Why This Matters
Memorizing complexity values for standard algorithms is not enough. Interviews regularly ask you to analyze novel code or to justify why your solution has a given complexity. The ability to read a block of code and derive its complexity from first principles is a core skill — and it is entirely learnable by applying four rules consistently.
Rule 1: Sequential Operations — Add
When two blocks of code run one after the other, their complexities add:
block A: O(n)
block B: O(n²)
total: O(n + n²) = O(n²) [drop lower-order term]
In practice, sequential operations reduce to the dominant term. Two O(n) passes over the same array is still O(n), not O(2n).
Rule 2: Nested Loops — Multiply
When one loop is inside another, their complexities multiply:
for i in range(n): # O(n)
for j in range(n): # O(n)
do_work() # O(1)
Total: O(n) × O(n) = O(n²).
If the inner loop runs m times instead of n:
for i in range(n): # O(n)
for j in range(m): # O(m)
do_work() # O(1)
Total: O(n × m). If m is independent of n, this stays O(n × m). If m = n, it's O(n²). If m is a constant, it collapses to O(n).
Triangular loops
A common variant: inner loop runs fewer iterations each time.
for i in range(n):
for j in range(i):
do_work()
The inner loop runs 0, 1, 2, ..., n−1 iterations. Total work: 0 + 1 + 2 + ... + (n−1) = n(n−1)/2. Dominant term: n²/2 → O(n²).
Rule 3: Logarithmic Pattern — Halving
An algorithm is O(log n) when each step eliminates half (or some constant fraction) of the remaining problem:
low, high = 0, n - 1
while low <= high:
mid = (low + high) // 2
if target == arr[mid]:
return mid
elif target < arr[mid]:
high = mid - 1
else:
low = mid + 1
Each iteration halves the search space. Starting from n, the space reaches 1 after log₂(n) iterations. O(log n).
The same pattern appears in any algorithm that repeatedly divides by a constant:
- Binary search: halving
- Balanced BST traversal: halving
- Heap sift-up/sift-down: moves through log n levels
Rule 4: Recursive Complexity — Count the Work
For recursive functions, the total work is: (number of recursive calls) × (work per call).
Simple recursion — each call reduces n by 1:
function factorial(n):
if n == 0: return 1
return n * factorial(n - 1)
n calls, O(1) work each → O(n).
Divide and conquer — each call splits n into two halves, then does O(n) merge work:
function mergeSort(arr):
if len(arr) <= 1: return arr
mid = len(arr) // 2
left = mergeSort(arr[:mid])
right = mergeSort(arr[mid:])
return merge(left, right) # O(n) work
The recurrence is T(n) = 2T(n/2) + O(n). This resolves to O(n log n): there are log n levels of recursion, and each level does O(n) total merge work.

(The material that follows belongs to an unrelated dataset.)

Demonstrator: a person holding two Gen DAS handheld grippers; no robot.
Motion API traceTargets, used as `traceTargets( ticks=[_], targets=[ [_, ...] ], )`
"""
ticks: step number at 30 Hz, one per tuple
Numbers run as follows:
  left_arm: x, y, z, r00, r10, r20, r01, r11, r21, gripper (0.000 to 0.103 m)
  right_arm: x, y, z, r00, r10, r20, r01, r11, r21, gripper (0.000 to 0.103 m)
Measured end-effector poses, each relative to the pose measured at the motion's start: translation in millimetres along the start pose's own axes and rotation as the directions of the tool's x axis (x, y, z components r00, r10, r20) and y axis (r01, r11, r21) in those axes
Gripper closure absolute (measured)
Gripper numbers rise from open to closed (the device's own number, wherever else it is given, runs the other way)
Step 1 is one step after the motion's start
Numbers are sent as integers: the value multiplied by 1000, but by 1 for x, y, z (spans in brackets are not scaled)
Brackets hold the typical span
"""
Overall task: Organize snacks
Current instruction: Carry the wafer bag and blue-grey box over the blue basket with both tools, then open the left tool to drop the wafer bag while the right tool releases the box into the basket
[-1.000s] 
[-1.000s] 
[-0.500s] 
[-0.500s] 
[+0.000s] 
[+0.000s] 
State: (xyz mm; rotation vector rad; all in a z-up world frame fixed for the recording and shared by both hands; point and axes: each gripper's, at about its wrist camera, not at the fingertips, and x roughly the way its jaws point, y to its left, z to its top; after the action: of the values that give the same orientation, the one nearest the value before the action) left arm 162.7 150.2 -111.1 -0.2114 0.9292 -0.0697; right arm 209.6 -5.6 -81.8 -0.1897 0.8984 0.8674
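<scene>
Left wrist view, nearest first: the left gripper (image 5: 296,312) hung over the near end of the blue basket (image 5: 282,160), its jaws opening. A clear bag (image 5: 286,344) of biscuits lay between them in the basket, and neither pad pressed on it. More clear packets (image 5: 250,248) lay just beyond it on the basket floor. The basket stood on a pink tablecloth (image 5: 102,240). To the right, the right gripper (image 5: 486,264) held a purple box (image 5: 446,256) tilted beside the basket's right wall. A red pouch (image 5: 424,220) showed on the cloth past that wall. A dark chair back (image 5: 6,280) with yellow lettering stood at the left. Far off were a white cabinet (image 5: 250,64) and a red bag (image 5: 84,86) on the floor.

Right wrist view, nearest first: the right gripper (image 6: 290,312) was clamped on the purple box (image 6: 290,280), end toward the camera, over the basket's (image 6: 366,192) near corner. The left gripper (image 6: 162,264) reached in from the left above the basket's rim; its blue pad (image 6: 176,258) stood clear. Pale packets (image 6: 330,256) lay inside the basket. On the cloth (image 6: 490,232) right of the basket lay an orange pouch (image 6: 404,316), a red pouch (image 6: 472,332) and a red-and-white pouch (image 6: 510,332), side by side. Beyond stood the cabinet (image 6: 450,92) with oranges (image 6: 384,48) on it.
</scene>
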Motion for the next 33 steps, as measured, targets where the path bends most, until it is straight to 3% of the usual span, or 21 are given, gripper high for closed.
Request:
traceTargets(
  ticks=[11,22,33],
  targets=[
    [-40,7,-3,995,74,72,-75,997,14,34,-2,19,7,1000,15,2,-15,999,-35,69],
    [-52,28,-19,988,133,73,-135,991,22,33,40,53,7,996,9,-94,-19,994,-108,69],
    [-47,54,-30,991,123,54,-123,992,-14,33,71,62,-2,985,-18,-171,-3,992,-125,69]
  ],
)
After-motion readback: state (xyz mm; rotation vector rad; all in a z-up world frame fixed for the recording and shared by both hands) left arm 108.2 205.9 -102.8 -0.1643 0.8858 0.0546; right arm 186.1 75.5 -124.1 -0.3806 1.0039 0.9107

Exponential recursion — each call branches into two calls of size n−1:
function fib(n):
if n <= 1: return n
return fib(n - 1) + fib(n - 2)
Two calls per invocation, depth n → roughly 2ⁿ calls → O(2ⁿ). Memoization collapses this to O(n).
Amortized Analysis
Some operations are occasionally expensive but cheap on average over a sequence of calls. The per-call cost, averaged across many operations, is the amortized cost.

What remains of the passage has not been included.